Pulmonary fibrosis is occurred by unknown causes during repairing damaged tissues, and often untreatable situation (Wynn, 2011). Idiopathic pulmonary fibrosis (IPF) is the severe form of interstitial pneumonia, irreversible, and progressive, and unknown etiology, with a significant high mortality rate. Alveolar parenchymal fibrosis and infiltration of inflammatory cells are observed. Antifibrotic drugs such as pirfenidone and nintedanib are used for treatment of IPF in the clinical field to slow its progression, but it still continues to progress. Acute exacerbation (AE) of IPF was first reported in 1993 and identified as the onset of acute lung injury/acute respiratory distress syndrome of unknown cause in IPF patients (Kondoh et al., 1993). The incidence of AE in IPF patients ranges from 7 to 32% (Kreuter et al., 2019) and more than 45% of cause of deaths in IPF patients is due to AE (Natsuizaka et al., 2014). However, there is currently no effective treatment for AE of IPF, and the physiological and molecular mechanisms of AE of IPF remain unclear.

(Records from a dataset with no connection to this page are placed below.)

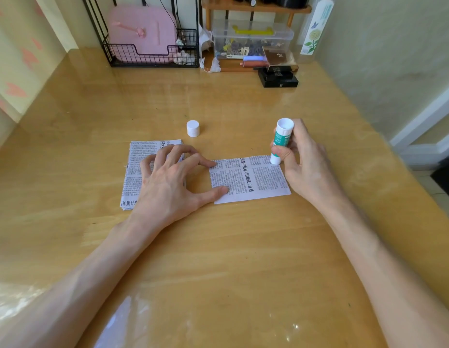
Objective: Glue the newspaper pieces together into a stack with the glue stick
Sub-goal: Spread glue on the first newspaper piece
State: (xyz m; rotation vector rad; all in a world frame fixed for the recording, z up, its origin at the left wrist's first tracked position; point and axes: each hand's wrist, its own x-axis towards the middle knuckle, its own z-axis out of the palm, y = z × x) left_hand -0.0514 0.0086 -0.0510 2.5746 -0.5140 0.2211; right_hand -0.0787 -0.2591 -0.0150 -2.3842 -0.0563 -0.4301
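Head view: right hand (308, 162) grips the glue stick (281, 141) on a newspaper piece (253, 182) corner, left hand (168, 182) pins its edge with spread fingertips; sticky drag could crumple it.

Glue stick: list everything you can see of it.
The glue stick is a white plastic tube with a teal printed label. It stands nearly upright, its top leaning slightly right and its lower end on the far right corner of the right-hand newspaper piece. The right hand grips its middle, fingers curled behind, thumb in front. A white cap, likely its own, stands apart on the table. The glue tip is hidden.
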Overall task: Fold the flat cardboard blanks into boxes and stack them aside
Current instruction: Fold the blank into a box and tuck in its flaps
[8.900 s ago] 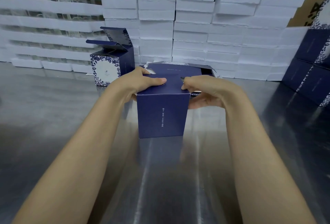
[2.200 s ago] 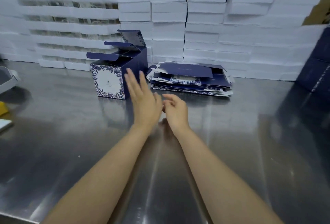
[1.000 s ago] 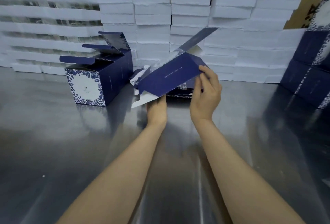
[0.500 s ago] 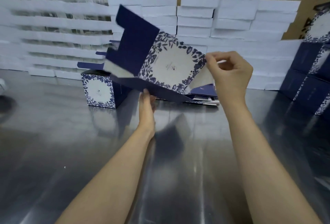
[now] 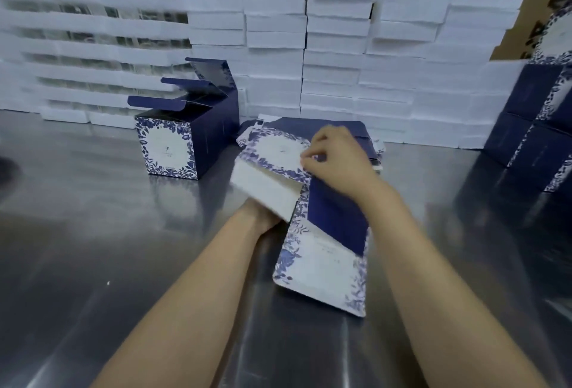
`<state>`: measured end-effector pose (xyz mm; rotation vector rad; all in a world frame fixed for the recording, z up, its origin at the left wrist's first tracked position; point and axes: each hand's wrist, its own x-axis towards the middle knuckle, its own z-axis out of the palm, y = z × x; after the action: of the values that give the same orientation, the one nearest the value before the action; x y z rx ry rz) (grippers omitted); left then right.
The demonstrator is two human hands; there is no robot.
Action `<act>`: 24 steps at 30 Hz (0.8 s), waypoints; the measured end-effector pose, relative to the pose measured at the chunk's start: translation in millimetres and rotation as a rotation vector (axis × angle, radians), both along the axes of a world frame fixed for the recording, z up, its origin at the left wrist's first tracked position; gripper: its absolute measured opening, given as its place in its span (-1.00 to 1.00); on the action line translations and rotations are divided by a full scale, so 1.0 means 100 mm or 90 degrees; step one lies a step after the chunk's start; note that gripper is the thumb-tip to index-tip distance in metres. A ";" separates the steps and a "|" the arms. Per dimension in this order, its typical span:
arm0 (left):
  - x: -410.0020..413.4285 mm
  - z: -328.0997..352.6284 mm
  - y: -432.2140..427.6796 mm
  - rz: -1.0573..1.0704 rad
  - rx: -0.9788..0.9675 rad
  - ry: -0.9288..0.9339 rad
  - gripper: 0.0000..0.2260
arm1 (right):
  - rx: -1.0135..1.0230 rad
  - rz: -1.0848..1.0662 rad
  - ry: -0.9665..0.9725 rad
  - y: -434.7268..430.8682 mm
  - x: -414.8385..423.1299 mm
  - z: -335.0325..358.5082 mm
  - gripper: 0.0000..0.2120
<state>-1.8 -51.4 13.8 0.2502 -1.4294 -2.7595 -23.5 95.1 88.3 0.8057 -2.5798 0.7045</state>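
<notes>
Step in hand: opening a blank. It's btwn your hands, near you, low over the table (touching it or not, can't tell), w/ the pile of flat blanks just behind. Your R hand pinches the edge of the floral panel. Your L hand is under the white flap, mostly hidden; grip can't be told. Next move, I reckon: pull panels apart to square the tube, then tuck the bottom flaps. Folded box stands left, top flaps open.
</notes>
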 end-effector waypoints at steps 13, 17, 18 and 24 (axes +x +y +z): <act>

Animal models provide a bridge between patients and the laboratory bench and have been contributed to understand IPF (Kimura et al., 2015). The mouse model of bleomycin (BLM)-induced IPF has been widely utilized. BLM was primarily used for treatment of Hodgkin's lymphoma and testicular germ cell tumors. However, it causes pulmonary fibrosis as a serious side effect. Conversely, it is often used to investigate IPF (Gul et al., 2023). The BLM-administered mice show several important features of IPF, including alveolar epithelial cell injury, epithelial-mesenchymal transition, differentiation of fibroblasts into myofibroblasts, and collagen deposition (Yan et al., 2018). Although BLM induced fibrosis in the lungs of animal models, excessive inflammation seen in AE of IPF is not observed during the fibrotic phase (Liu et al., 2013). Moreover, pro-inflammatory cytokine levels in serums of AE of IPF patients are elevated (Drakopanagiotakis et al., 2023; Lee et al., 2021; Papiris et al., 2018), suggesting that the inflammatory response is involved in the progression of AE of IPF. Thus, BLM-induced IPF is not necessarily a suitable model for analyzing the characteristics of AE of IPF. Lipopolysaccharide (LPS) is derived from the cell walls of gram-negative bacteria, induces rapidly inflammatory response, and is well-used to generate the models of ALI (Li et al., 2021; Reutershan et al., 2005). Recently, combined administration of BLM and LPS (BLM + LPS) has been utilized the model of AE of IPF (Kimura et al., 2015; Kurniawan et al., 2023; Miyamoto et al., 2022), because severe inflammatory response, excessive fibrosis, and inflammation, which are often seen in AE of IPF in humans are observed in the lungs of BLM + LPS-administered mice. Therefore, the BLM + LPS-administered mice are more appropriate to investigate the features of AE of IPF. The aim of current study is to elucidate the mechanism underlying the progression of BLM + LPS-induced AE of IPF in mice.